What to work on »
Retype word for word the first line of the listing and each line after it up to the line with "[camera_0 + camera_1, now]", with the pictures taken out.
* * *
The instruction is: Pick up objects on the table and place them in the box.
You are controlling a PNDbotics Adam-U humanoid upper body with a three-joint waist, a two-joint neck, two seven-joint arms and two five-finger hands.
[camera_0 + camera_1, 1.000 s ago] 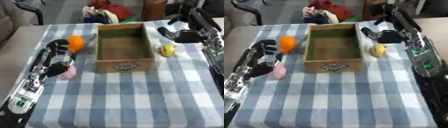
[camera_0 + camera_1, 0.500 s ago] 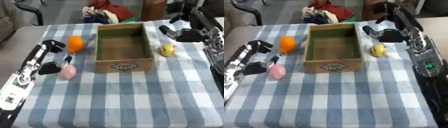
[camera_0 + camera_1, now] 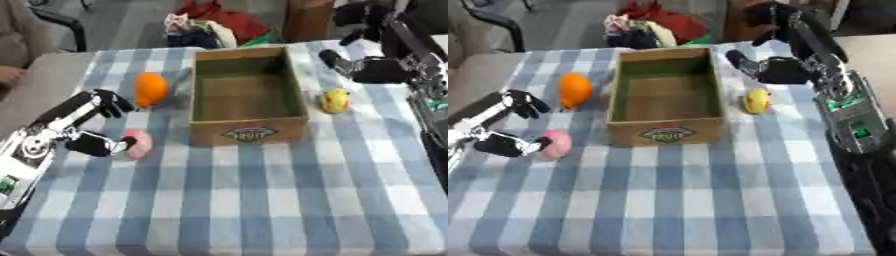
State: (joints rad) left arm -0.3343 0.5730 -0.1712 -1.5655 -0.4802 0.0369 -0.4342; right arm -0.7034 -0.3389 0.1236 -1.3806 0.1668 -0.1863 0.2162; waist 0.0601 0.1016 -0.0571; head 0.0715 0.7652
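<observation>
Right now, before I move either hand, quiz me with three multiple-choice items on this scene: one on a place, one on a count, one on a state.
1. Where does the yellow object lie?
A. inside the box
B. right of the box
C. left of the box

2. How many loose objects lie on the table around the box?
A. three
B. one
C. five

3. What is in the box?
A. an orange ball
B. two objects
C. nothing

Answers: 1 B, it lies on the cloth near the right hand. 2 A, orange, pink, yellow. 3 C, its floor shows bare.
</observation>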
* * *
Exercise answer »
The instruction is: Pick up objects on the table and place them in the box.
You are controlling a PNDbotics Adam-U humanoid upper body with a three-joint waist, a two-joint neck, two seven-joint arms and two five-finger hands.
[camera_0 + camera_1, 1.000 s ago] 
[camera_0 + camera_1, 0.500 s ago] 
[camera_0 + camera_1, now] 

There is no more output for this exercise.